Examining the Jail mechanic from Dota Underlords

I’ve been playing Dota Underlords for the past few weeks. I liked the original Dota Autochess mod, but stopped when playing it became routine. Underlords tries to keep the game fresh by removing a new set of pieces from play every 24 hours. This is an elegant system to create a new meta every day. Let’s examine how well that is working out.

Autochess and Underlords are games about making strategical choices, balancing buying and positioning pieces against buying levels and saving money to collect on the interest or spending heavily to keep up a win streak.

The reason that gameplay becomes stale in Autochess is due to the player base figuring out the optimal compositions and plays at every stage of the game. The player is either lucky on the start of the game (getting a good composition out of starting pieces) and tries to press their advantage from there. Or they look at what their opponents are building and base their composition on that information, trying to counter the played builds or going for pieces that the opponents are not playing, increasing their chances of getting higher tier units.

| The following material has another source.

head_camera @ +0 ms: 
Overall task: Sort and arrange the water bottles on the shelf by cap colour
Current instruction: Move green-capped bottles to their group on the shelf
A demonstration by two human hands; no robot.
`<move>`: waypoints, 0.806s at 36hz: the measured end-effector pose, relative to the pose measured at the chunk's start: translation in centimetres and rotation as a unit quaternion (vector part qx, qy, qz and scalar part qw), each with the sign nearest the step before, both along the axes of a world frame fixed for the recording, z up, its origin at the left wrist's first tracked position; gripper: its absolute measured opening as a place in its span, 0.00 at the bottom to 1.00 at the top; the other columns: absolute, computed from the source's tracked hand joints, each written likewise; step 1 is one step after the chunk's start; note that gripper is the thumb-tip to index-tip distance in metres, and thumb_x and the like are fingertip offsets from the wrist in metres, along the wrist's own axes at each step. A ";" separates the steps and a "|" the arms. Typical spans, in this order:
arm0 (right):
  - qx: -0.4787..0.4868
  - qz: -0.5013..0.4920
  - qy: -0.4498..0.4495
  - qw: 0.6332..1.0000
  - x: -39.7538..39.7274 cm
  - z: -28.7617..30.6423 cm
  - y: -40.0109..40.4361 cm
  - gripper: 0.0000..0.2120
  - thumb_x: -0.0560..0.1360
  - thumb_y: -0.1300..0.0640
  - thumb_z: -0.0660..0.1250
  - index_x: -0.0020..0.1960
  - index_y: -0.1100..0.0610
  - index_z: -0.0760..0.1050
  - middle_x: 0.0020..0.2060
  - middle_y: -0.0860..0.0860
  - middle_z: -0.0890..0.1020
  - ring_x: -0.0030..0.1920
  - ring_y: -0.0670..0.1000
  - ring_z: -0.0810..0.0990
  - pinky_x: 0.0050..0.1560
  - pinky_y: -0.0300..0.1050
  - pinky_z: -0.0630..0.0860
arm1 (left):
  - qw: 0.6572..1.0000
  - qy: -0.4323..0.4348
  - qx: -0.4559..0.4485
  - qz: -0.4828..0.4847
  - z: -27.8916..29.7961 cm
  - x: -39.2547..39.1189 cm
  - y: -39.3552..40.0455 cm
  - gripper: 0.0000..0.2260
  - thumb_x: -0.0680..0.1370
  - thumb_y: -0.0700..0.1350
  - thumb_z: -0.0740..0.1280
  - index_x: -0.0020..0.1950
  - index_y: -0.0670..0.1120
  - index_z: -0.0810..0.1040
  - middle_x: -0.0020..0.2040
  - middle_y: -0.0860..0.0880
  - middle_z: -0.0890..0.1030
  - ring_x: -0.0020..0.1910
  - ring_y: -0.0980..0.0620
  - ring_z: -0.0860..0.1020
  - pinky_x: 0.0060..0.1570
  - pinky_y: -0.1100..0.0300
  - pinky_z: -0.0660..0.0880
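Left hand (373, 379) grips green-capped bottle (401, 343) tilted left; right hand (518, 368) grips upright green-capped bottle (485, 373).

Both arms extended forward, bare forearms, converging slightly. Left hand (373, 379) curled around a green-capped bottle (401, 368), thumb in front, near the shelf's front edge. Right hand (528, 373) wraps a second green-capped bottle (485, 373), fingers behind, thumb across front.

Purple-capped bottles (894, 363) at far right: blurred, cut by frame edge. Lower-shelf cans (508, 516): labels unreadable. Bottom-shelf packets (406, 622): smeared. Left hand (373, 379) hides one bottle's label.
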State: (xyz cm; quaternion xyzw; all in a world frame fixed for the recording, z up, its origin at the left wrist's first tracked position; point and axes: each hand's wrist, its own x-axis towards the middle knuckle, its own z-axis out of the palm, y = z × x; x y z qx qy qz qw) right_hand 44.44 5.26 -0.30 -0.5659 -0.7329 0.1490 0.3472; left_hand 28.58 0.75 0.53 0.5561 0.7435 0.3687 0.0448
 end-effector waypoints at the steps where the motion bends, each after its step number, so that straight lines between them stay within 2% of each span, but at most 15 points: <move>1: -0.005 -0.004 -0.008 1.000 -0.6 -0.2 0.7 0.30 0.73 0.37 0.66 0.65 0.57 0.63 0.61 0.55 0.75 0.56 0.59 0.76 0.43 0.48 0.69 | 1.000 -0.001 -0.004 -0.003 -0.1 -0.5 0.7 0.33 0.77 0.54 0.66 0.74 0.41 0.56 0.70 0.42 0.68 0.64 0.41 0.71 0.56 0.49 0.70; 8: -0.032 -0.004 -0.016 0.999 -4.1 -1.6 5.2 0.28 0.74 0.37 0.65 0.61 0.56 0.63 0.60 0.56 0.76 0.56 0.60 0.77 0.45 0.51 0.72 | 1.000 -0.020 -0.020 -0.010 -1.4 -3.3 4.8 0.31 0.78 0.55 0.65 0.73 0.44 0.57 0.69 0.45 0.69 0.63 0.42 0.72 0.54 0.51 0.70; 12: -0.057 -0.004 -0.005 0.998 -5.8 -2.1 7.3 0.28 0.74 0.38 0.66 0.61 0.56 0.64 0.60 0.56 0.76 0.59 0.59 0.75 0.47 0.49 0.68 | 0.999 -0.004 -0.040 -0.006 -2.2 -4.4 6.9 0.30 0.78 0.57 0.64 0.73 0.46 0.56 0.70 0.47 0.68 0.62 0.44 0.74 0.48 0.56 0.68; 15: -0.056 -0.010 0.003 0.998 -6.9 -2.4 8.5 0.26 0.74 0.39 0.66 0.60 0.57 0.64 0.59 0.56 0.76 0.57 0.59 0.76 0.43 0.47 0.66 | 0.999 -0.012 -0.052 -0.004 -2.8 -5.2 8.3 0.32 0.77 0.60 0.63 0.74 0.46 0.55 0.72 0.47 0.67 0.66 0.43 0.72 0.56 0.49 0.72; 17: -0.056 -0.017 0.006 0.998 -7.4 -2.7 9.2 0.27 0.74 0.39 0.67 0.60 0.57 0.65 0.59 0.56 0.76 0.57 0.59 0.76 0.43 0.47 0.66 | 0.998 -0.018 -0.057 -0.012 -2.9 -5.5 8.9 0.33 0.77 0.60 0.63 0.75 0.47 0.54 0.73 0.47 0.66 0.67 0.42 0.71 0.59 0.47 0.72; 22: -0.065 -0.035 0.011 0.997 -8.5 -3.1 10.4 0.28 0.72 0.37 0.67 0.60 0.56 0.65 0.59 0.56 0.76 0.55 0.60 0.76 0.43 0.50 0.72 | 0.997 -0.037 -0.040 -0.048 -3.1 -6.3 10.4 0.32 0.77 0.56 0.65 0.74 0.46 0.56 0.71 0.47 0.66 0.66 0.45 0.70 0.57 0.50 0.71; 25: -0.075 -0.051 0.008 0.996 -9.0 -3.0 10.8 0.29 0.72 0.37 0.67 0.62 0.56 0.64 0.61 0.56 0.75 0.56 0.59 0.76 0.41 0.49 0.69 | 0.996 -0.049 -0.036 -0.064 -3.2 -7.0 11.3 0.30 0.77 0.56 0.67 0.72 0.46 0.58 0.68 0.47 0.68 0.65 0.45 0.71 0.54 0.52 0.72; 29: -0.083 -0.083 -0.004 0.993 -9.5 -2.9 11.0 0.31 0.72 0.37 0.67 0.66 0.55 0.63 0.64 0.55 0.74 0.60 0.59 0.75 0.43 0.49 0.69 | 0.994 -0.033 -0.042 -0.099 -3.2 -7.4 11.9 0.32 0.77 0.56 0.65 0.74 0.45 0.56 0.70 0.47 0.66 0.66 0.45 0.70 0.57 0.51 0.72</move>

When starting to play Autochess, the gameplay patterns seem dynamic, driven by chance and player choice.

The problem is that, over time, playing the game becomes routine. If sufficiently played or analysed, optimal moves become apparent at every stage of the game. Think of this as poker, at a high level, every player knows their chance of winning the round based on their hand. This boils the game down to a statistical analysis (which I personally find neither interesting or rewarding). Players in this sort of game make less and less interesting choices the longer they play.

In essence, this high level framework is what most of these kind of strategic games are (at least the ones that forgo execution skills). The things I find appealing in these types of games are learning this framework, examining the strategic options and out-thinking my opponents.

What Underlords Jail does (in theory) is force a daily re-evaluation of the entire meta game.

The Jail works by temporarily removing a number of pieces from the pool every 24 hours. Every piece’s value is determined in relation to every other piece in the game. This shifts the mid to high level gameplay to pattern analysis – finding the daily optimal combinations of pieces and counter plays, based on what pieces are available.

In addition, the Jail allows the introduction of new pieces to the game by increasing the size of the Jail (normally increasing the number of pieces that can be played with in the game, decreases the chances of finding the individual pieces a player needs). This can also be a factor of keeping the game interesting over time.

Playing the game over the past few weeks I had the following observations:

  • Analysing the daily Jailbirds becomes routine but keeps the first game of the day different
  • This shouldn’t increase my time investment by much (1 min analysis on a 50 min game) but feels like it is increasing the barrier to entry
  • Actually making an analysis makes me more exciting to play the game
  • I play less in longer sessions (multiple games) and more frequently for a single game.
    • This might be due to wanting to track my engagement over time.

I would say that the Jail keeps the daily meta game fresh for at least one game per day. This also leads to needing to learn the capabilities of all pieces in the game, not just the best ones, as players might need to rely on less optimal pieces to make their strategies work. Which in turn leads to an understanding of the game in a more global sense. While the real value of the Jail may lie in the expanded opportunity to introduce new pieces to the game, I for now enjoy the daily shifting meta game.